╭──

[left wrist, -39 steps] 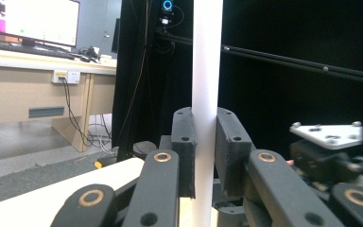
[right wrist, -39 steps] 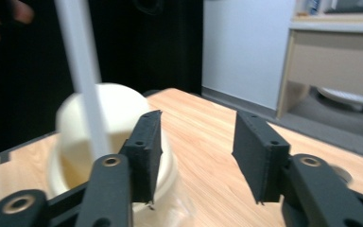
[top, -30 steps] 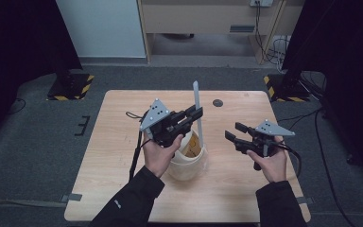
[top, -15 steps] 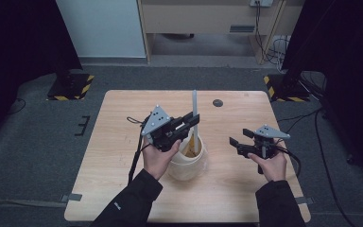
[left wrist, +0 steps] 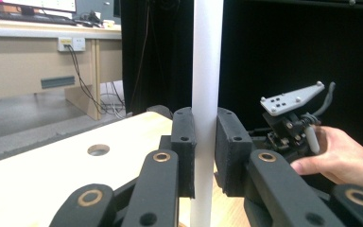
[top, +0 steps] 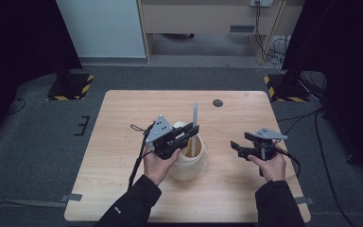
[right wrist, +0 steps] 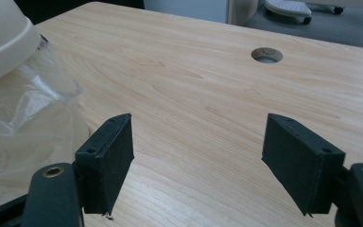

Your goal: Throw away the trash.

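Inside cream jar [top: 188, 163] — white stick [top: 194, 118].

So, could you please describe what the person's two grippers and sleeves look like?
Both the left gripper and the right gripper are black, each with two flat rectangular jaws on arms with brass-coloured pivot rings. Each carries a grey three-cornered plate on top, dotted with small dark holes. A black cable trails from the left one. The person wears dark long sleeves.
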Tool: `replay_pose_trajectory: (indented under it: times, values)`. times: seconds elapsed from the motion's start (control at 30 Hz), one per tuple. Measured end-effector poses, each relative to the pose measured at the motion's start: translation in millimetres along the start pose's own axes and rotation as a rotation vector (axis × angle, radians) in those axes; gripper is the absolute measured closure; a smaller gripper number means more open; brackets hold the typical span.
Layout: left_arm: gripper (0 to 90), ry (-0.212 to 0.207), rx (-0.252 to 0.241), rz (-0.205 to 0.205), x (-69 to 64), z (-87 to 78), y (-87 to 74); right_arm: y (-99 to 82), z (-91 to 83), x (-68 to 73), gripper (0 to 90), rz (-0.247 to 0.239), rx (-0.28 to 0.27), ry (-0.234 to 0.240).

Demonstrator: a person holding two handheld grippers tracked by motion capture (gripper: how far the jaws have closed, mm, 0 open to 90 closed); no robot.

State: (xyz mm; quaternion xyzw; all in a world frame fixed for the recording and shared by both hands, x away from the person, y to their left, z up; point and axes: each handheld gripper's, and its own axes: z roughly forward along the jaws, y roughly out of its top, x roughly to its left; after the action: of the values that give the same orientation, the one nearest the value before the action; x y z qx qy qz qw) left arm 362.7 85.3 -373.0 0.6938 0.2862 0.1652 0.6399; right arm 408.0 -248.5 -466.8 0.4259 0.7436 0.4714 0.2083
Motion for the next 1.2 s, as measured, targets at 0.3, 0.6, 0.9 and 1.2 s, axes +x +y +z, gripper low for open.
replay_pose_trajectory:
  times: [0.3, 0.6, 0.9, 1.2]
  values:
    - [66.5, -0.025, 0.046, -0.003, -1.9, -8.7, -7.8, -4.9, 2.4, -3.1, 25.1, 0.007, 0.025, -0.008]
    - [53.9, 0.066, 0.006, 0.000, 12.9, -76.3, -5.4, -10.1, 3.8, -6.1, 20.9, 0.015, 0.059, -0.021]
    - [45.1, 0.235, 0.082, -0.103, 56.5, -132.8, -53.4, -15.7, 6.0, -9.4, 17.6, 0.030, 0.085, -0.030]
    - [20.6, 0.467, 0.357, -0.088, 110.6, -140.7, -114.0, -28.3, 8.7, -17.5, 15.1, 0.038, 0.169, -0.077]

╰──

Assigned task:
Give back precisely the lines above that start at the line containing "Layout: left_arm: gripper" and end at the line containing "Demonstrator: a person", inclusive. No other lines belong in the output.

Your solution:
Layout: left_arm: gripper (0 to 90), ry (-0.212 to 0.207), rx (-0.252 to 0.241), rz (-0.205 to 0.205), x (-69 to 64), z (-87 to 78), y (-87 to 74); right_arm: y (-99 to 82), z (-91 to 83), x (-68 to 73), gripper (0 to 90), rz (-0.247 to 0.239), rx (-0.28 to 0.27), ry (-0.234 to 0.240).

Demonstrator: a person holding two handheld grippers tracked by motion capture (gripper: how far the jaws have closed, mm, 0 open to 90 closed); no robot.

There is no more to the answer.